In June and July 2008, we welcomed the following new contributors to this site :
Click on the names above to see that person’s poem(s), or browse some selected first efforts below :
You found your feet in Manchester,
The goal of so many Irishmen before,
But you didin’t come to cut canals,
Or lay tracks for trundling trains,
Or dig drains on mist-chilled mornings,
Or glean the wheat in autumnal shadows –
No, you scythed through hapless defences,
Navigating your own wayward paths,
Draining statuesque men of hope
As you harvested your golden field
Now in darkness at your painful passing,
But your gyrating genius will still be seen
By a thousand terraces of tearful eyes,
And the rapturous cheers will still be heard.
© Christopher Fernie
I wrote this poem in 2006 to commemorate the first anniversary of the death of George Best.

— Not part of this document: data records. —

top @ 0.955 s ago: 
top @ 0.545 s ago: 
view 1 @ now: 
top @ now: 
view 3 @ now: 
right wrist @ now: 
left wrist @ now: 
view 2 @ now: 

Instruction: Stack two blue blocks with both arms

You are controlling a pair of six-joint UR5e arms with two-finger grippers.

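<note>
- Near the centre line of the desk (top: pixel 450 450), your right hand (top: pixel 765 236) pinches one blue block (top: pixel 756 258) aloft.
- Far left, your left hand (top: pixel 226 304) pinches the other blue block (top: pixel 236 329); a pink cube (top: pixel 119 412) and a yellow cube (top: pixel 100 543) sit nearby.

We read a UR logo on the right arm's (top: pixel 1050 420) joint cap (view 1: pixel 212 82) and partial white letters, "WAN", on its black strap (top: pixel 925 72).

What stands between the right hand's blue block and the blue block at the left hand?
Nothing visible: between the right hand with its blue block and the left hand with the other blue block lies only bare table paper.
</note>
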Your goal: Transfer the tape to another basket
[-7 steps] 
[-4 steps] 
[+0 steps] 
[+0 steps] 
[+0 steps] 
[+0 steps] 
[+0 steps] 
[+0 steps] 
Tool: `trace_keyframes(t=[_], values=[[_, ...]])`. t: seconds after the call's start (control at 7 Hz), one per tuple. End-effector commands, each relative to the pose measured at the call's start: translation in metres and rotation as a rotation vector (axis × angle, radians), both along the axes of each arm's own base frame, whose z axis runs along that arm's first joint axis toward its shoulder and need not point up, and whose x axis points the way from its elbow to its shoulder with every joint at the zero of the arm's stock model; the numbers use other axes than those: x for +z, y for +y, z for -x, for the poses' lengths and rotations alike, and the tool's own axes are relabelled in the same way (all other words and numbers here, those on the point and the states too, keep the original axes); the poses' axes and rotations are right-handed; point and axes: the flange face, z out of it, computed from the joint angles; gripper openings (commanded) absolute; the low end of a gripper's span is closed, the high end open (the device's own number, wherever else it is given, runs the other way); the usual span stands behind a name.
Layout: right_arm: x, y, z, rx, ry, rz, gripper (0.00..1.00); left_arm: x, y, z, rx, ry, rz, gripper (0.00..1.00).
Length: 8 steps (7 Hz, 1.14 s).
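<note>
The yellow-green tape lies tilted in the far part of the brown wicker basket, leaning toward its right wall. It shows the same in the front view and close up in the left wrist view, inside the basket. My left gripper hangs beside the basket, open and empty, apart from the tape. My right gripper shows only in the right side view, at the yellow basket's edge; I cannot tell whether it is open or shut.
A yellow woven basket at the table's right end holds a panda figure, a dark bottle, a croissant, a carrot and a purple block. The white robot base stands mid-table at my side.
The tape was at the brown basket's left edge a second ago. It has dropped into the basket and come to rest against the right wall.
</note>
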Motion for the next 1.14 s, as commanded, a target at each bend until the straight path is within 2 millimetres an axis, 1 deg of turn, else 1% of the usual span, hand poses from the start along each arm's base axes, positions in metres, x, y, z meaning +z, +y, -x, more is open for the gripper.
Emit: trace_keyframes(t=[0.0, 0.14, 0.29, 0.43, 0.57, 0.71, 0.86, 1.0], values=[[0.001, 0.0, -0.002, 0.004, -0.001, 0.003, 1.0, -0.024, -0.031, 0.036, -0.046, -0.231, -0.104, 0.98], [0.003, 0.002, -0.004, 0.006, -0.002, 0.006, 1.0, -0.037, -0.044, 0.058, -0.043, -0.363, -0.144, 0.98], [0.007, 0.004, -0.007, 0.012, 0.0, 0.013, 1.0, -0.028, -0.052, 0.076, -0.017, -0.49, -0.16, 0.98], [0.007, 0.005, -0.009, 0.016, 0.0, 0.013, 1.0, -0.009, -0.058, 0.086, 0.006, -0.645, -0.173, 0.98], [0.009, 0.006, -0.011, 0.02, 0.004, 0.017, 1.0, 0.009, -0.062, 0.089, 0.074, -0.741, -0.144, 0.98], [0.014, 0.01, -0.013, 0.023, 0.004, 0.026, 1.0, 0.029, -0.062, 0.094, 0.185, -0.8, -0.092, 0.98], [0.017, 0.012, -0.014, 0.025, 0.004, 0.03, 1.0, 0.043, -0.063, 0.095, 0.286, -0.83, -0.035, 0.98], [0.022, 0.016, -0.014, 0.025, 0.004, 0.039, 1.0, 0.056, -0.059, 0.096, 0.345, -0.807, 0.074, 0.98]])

The poem appears on a postcard which is on sale exclusively at the National Football Museum, Preston. Any income from the sale of the card is divided equally between the George Best Foundation and the museum in its charitable status.
Not again – this time it’s Sven
With England, he faced the nations wrath
But at City he led them down a structured path
He inherited a club, with no vision or hope
And brought players in to give it future scope
His target was Europe, no matter which way
And they qualified, all be it from the Fair Play
This was Sven the football man
No mention of Ulrika or Faria Alam
Calm and cool, his players listened and learned
The media took notice, his reputation returned
But now he has fallen foul of a ruthless Thai
He is not happy with his performance, my question is why?
As owner he can hire and fire, it’s his decision to choose
But how are things better by trying to bring in Mark Hughes?
City fans are used to change
But a former Red Devil seems highly strange
I can’t see his name being sung to the max
It certainly would never have happened, in the old Kippax
Sven will come back from this, that we all know
His pay off will no doubt soften the blow
But in a game of such pressure and the demands so high
It’s little wonder we keep waving our managers goodbye.
© Matt Hanson
I dreamed Bill Gates had bought West Brom on his banker’s good advice.
He said, ‘Tony, if it’s cash you want, you won’t need to ask twice.’
So Mowbray got to work and with the first stroke of his pen
He signed van Nistelroy, and with the second, Arsharvin.
Then Klose, Torres, Ribery, and more and more, they came
To strut along the Brummie Road, the finest in the game.
Within a year we’d won the Premier League and FA Cup.
Next year we won the Champions League, and things were looking up.
And for a while the Baggies fans boing-boinged and were delighted,
As their team struck fear into the hearts of Chelski and United.
But other changes came along, some daft, some quite insane;
You couldn’t get a balti pie – just lobsters and champagne.
And ticket prices rose and rose – you’d question the morality.
New boxes lined the Smethwick End for corporate hospitality.
They roofed the lot so that the nobs below would not get wet,
And built a strip where Bill & Co. could land a Lear Jet.
And year by year the Baggies grew in wealth and power and fame,
So I went to watch the Wolves; the Hawthornes wasn’t quite the same.
© John Williams 22nd June 2008
This poem started with me watching Arsharvin in Euro 2008, and wondering what might happen if the Baggies could sign him. (If only…)
A Girly Football Experience
He sits and listens, watches
i jump as they scream and shout
waiting for the next pub roar
I’m hoping they wont score
it happened once before
i got picked up, swung round, and dropped on the floor.